One such compromise is Prolotherapy. Non-steroidal, non-surgical, and pro-inflammatory, this “proliferative injection therapy” is founded on the fundamental understanding of connective tissue injury and healing mechanisms; in spite of the intervention’s less profitable nature, when compared to current customary treatments, it seamlessly culminates the “Bone and Joint Decade” efforts to offer a cost-effective, novel, preventative and therapeutic approach to mitigating societal and personal musculoskeletal burdens. With a Western medical treatment like Prolotherapy widely available, physical and economic burdens are avoidable even if tendon, ligament and joint injuries are not, occurring unexpectedly at the workplace, on the field, at home or in collision accidents. Too often what may start off as a trivial sprain, can progress into a disabling chronic pain condition. Such as, ankle sprains are exceptionally common in the general and athletic populations; approximately 25,000 people sprain their ankles daily.50 If improperly handled, the sprained tissue may become scarred over, stiff and a source of ongoing pain. While the scenario in which ankle injuries occur is not uncommon, injury progression could be; in brief, total relief of such structures begins with understanding of the structures.

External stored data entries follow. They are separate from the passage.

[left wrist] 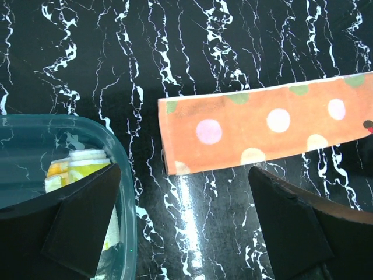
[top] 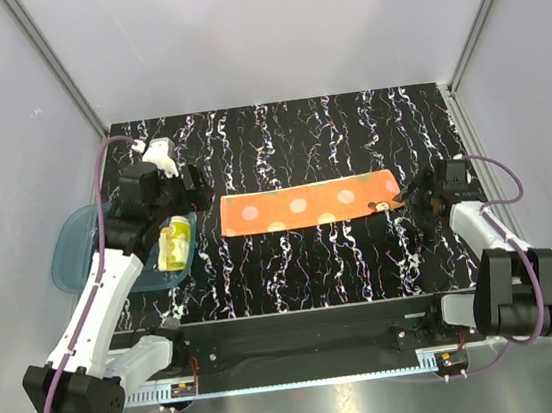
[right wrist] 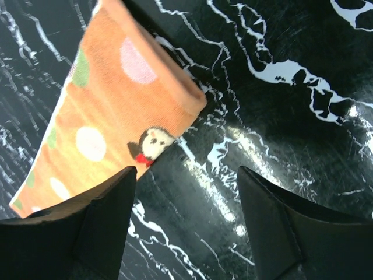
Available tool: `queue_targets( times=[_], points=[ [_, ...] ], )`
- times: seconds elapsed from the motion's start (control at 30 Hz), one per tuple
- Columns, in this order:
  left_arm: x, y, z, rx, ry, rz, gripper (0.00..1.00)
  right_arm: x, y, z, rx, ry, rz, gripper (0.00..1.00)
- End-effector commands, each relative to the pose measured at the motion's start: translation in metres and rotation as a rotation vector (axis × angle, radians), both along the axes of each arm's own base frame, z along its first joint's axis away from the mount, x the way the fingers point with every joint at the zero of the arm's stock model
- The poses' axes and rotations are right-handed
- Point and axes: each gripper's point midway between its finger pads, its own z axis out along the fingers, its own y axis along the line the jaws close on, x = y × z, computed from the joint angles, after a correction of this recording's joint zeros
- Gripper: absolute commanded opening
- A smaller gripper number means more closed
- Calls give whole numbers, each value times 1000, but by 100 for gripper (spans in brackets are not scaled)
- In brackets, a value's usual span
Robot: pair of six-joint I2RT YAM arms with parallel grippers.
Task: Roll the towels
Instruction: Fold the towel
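Note:
An orange towel (top: 306, 206) with pale dots lies flat as a long folded strip across the middle of the black marbled table. Its left end (left wrist: 256, 125) shows ahead of my left gripper (left wrist: 185, 227), which is open over bare table beside the tray. A yellow towel (top: 175, 244), rolled short, lies inside the blue tray (top: 70, 252) and shows through the tray wall (left wrist: 87, 166). My right gripper (right wrist: 186, 221) is open at the strip's right end (right wrist: 116, 111). Its left finger (right wrist: 87, 227) overlaps the towel's near corner, and only table shows between its fingertips.
The translucent blue tray's rim (left wrist: 125, 192) runs just left of my left gripper's gap. Grey walls enclose the table on three sides. A black rail (top: 291, 331) runs along the near edge between the arm bases.

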Motion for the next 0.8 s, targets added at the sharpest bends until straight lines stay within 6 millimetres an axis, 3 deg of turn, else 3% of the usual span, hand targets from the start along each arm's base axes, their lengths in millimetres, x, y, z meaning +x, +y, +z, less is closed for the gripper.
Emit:
queue_targets(
  times=[0.0,0.43,0.57,0.77],
  points=[
    [7,4,25,19,-72,12,99,29,-14,11,-29,-71,-52,75],
    [7,5,23,26,-69,14,99,60,-19,-28,46,-18,-63,61],
    [8,6,24,28,-69,18,99,60,-15,-41,74,5,-59,59],
    [8,7,23,35,-66,22,99,51,-10,-42,92,13,-49,58]
  ],
)
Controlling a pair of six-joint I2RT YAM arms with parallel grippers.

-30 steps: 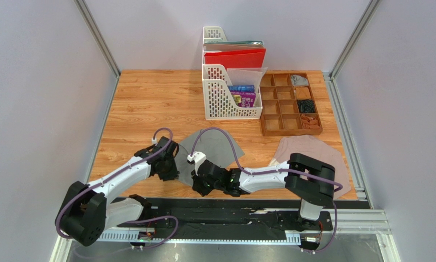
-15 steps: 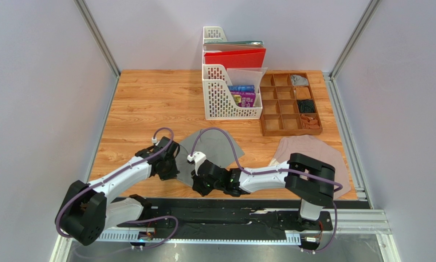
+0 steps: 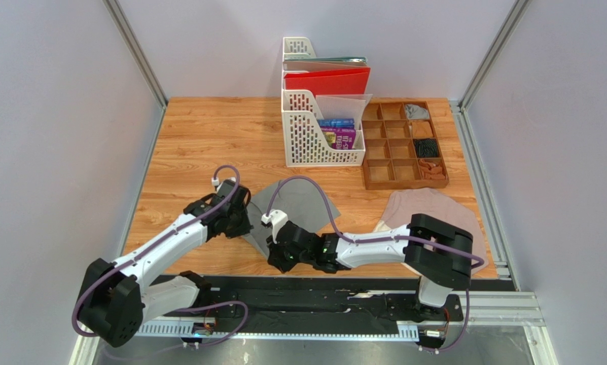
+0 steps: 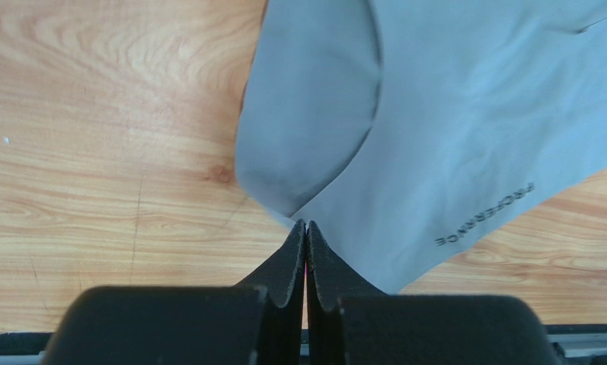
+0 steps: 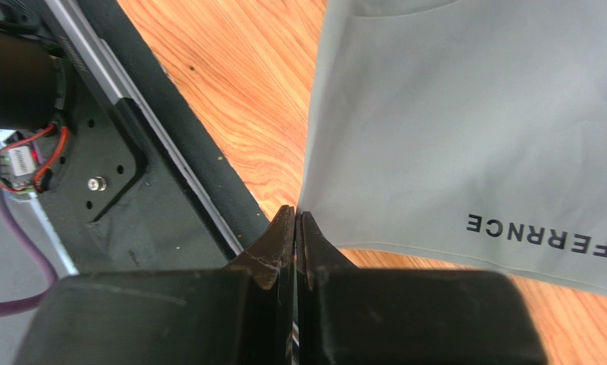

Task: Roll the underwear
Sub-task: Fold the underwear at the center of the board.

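Observation:
The grey underwear (image 3: 295,201) lies flat on the wooden table, just beyond the arms. Dark printed lettering (image 4: 485,214) runs near its hem. My left gripper (image 3: 241,223) is shut on its near left corner (image 4: 305,226), where a darker flap (image 4: 310,114) is folded up. My right gripper (image 3: 274,242) is shut on the near corner (image 5: 297,214), beside the same lettering (image 5: 546,234). The pinkish-beige underwear (image 3: 436,217) lies to the right, partly under the right arm.
Two white file racks (image 3: 321,141) with folders and books stand at the back. A brown compartment tray (image 3: 404,144) holding small items sits to their right. The black base rail (image 3: 321,293) runs along the near edge, close behind the right gripper (image 5: 169,190).
My left gripper has shut on the grey cloth's corner and moved away from the near edge, lifting a flap. The right gripper has stayed shut and shifted only slightly.

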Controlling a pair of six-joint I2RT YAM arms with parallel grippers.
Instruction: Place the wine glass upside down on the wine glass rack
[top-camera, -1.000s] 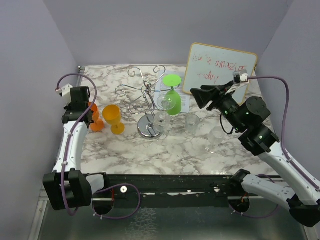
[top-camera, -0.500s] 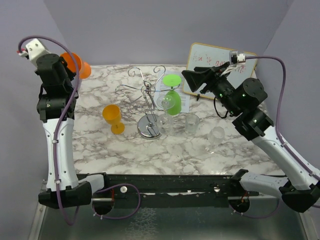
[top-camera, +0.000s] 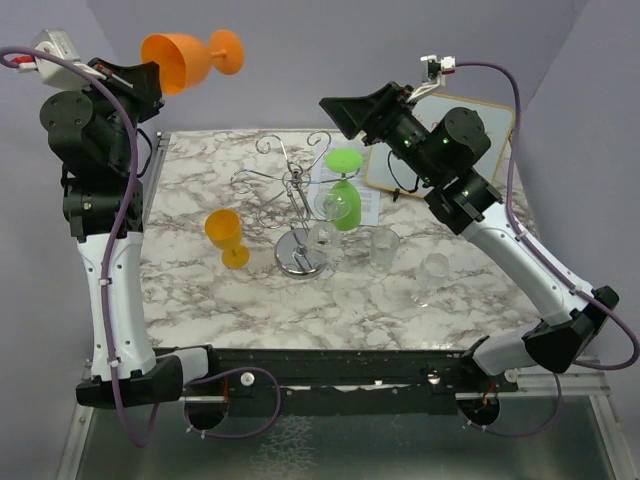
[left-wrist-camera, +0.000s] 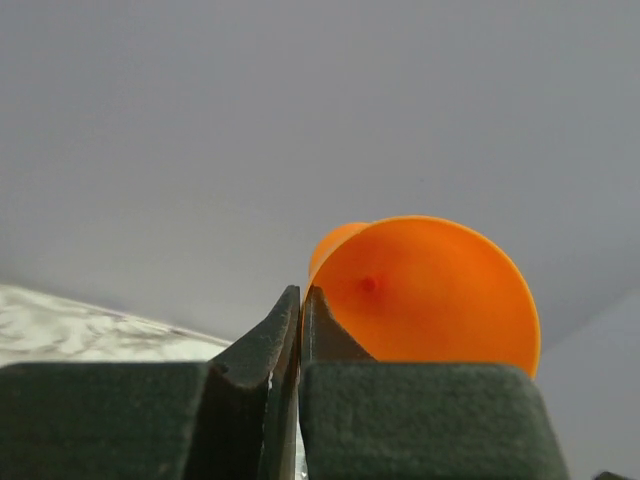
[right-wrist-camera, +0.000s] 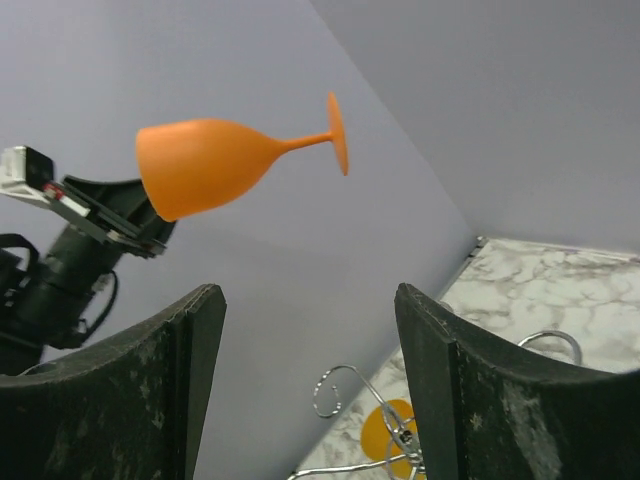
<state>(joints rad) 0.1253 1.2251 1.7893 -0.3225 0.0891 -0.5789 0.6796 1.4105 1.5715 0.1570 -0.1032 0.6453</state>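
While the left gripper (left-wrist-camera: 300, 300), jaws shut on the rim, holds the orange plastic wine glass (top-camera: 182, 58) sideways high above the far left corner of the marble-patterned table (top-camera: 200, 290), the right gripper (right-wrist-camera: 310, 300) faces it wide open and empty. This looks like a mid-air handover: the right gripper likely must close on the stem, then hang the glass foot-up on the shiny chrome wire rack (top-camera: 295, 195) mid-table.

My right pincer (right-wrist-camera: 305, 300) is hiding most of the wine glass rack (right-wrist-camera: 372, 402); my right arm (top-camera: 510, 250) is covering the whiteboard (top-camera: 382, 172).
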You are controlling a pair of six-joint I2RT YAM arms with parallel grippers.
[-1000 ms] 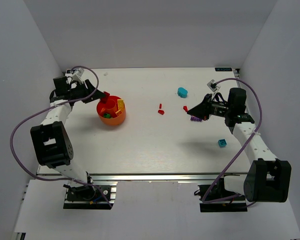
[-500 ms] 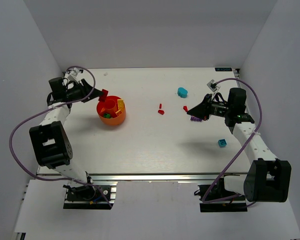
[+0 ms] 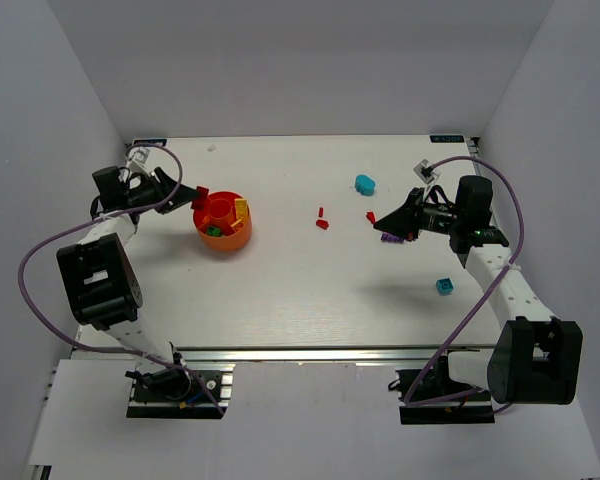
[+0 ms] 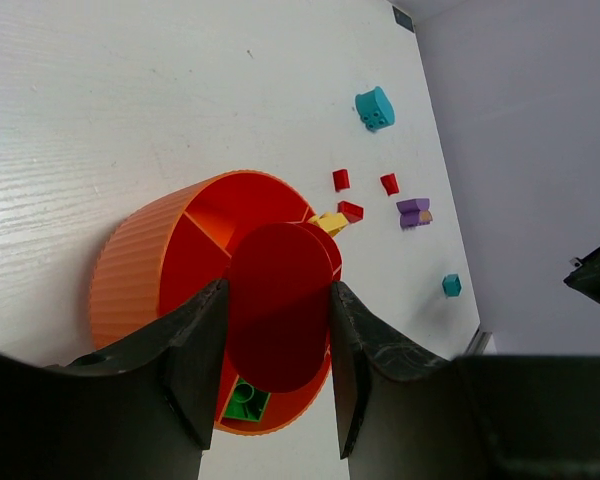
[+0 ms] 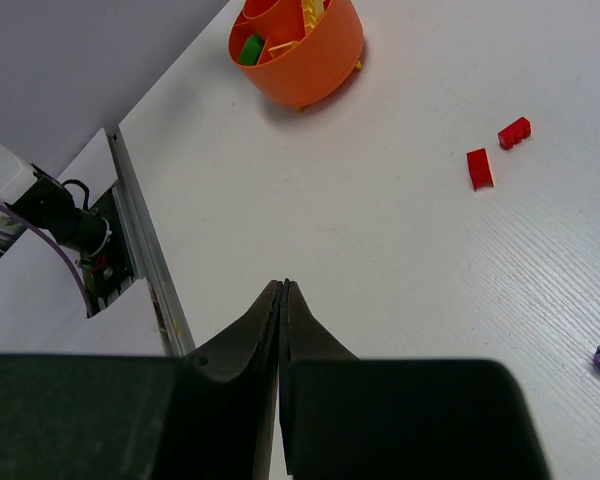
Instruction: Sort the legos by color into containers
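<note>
– Orange-red plastic bowl (image 3: 226,242), seen from overhead: where does it sit?
– On the left part of the white worktop (image 3: 280,290). The left arm (image 3: 115,228) folds back toward the left wall. Its left jaws aim right, at the bowl's far-left rim, and are clamped on a red piece (image 3: 201,196).
– And the other side?
– The right arm (image 3: 495,268) runs up the right edge and bends left. The right jaws are pressed together and empty, near a purple brick (image 3: 389,237). Small red bricks (image 3: 322,224) lie mid-worktop, a rounded cyan piece (image 3: 365,184) is further back, and a blue-green cube (image 3: 444,286) is nearer.
– Left wrist view?
– The red piece is flat, smooth and oblong with rounded ends. Its long axis runs straight out from the wrist, up the picture. A dark finger (image 4: 195,350) presses each long side. It hangs over the bowl, which is ribbed outside and split by partitions inside. A green brick (image 4: 245,400) lies in the near compartment, and a yellow brick (image 4: 328,221) is at the far rim.
– Right wrist view?
– The tapered black jaws meet in a closed seam with nothing between them. They point toward the bowl at the top of the picture. Two red bricks lie off to the right.
</note>
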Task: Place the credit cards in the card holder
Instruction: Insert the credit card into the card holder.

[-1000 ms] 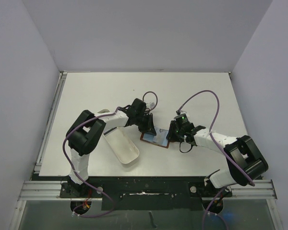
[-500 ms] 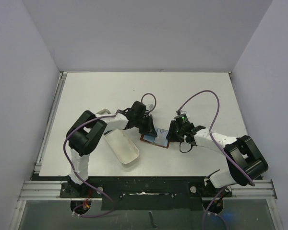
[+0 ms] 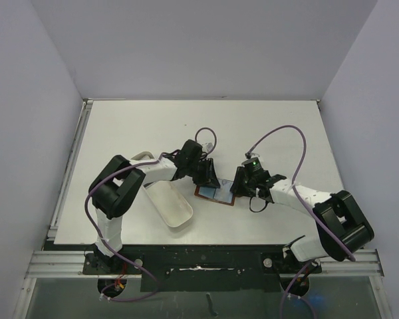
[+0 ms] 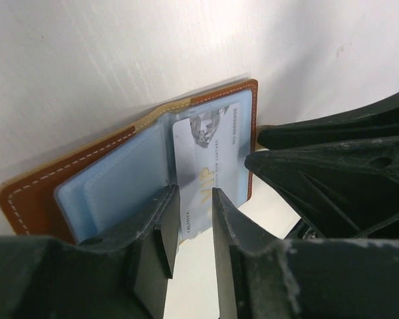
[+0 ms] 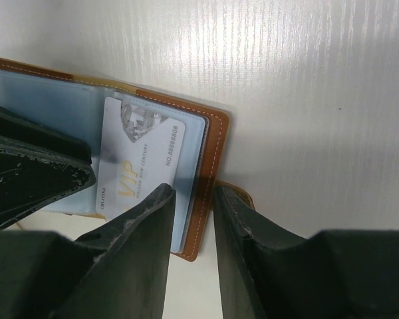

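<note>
White desk [image 3: 253, 126] between grey walls [image 3: 206, 46], roomy toward far edge; card holder [image 4: 33, 193] open near centre, silver card [image 4: 209, 159] on it; left end effector [image 4: 194, 193] and right end effector [image 5: 193, 189] slightly parted, empty

Plain white matte worktop [image 3: 266, 126], and up close in the wrist views you can see faint ribbed streaks on it. It's boxed in on three sides by bare, pale lavender-grey panels: back wall [image 3: 206, 46], left wall [image 3: 26, 133], right wall [image 3: 379, 100]. A silver aluminium rail [image 3: 199, 262] runs along the near edge and a thinner rail [image 3: 70, 166] down the left edge. Below that is a murky grey-green strip [image 3: 253, 299], floor or shelf, can't tell. Light is soft and even, with only faint shadows
</note>
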### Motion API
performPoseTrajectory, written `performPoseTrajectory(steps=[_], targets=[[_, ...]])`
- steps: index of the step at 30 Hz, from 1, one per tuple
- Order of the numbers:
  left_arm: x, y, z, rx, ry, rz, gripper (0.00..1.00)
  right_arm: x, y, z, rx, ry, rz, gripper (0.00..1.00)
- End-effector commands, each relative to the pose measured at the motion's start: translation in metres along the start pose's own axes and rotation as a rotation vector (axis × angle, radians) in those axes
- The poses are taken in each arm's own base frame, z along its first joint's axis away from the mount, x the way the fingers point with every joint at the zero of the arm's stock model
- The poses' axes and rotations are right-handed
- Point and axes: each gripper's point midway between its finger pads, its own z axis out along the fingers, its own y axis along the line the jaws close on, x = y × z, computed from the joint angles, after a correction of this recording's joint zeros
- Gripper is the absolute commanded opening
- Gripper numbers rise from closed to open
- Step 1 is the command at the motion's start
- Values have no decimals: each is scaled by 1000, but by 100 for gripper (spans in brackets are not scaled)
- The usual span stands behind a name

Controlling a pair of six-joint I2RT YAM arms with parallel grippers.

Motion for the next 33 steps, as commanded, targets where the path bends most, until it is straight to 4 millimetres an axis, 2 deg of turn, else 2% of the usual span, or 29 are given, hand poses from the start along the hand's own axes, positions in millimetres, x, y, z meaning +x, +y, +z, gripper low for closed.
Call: performPoseTrajectory(steps=[1,15,24,33], targets=[[-19,-22,-15,28,-71,67,27,-14,8,-11,-29,-59,17,31],[0,-12,5,5,-10,69,30,1,2,1,-24,-29,29,23],[2,-21,16,23,-6,75,31,6,-1,5,-18,-22,32,19],[-5,-44,14,110,-44,90,31,4,-3,1,-5,-33,30,18]])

Ligaments and tendons are a complex of interdependent collagen, elastin, glycoproteins, protein polysaccharides, glycolipids, water and cells.51 Collagen is the major component of the extracellular matrix, or “connective tissue,” constituting approximately 25% of the protein in mammals.52 Therefore the physical behavior of ligaments and tendons, and their healing potential depends greatly on their main component, collagen, and the ground substance of collagen fibers, water and proteoglycans. Fibroblasts synthesize the collagen and proteoglycans in muscles, ligaments, tendons and fascia; chondrocytes, which are connective tissue cells much like fibroblasts, are involved in the formation of cartilage. As noted earlier, fibroblasts and chondrocytes normally demonstrate a low level of replication; however, in response to stimuli, such as trauma, these cells undergo rapid division capable of regenerating native tissue.53 More specifically, the connective tissue cells (including osteocytes from bone) constitute tissue growth in response to inflammation.54 In other words, when the body sustains an injury, it is the first stage of healing—inflammation, which compels structure repair through fibroblast and chondrocyte proliferation. Extinguishing inflammation is like suppressing a fever; rather, it is best to just monitor this natural response to microbes by creating an inhospitable environment. Likewise, inflammation is best monitored and permitted to carry out its roles, including increasing circulation, and attracting the same cells that might fight bacteria or virus during a fever.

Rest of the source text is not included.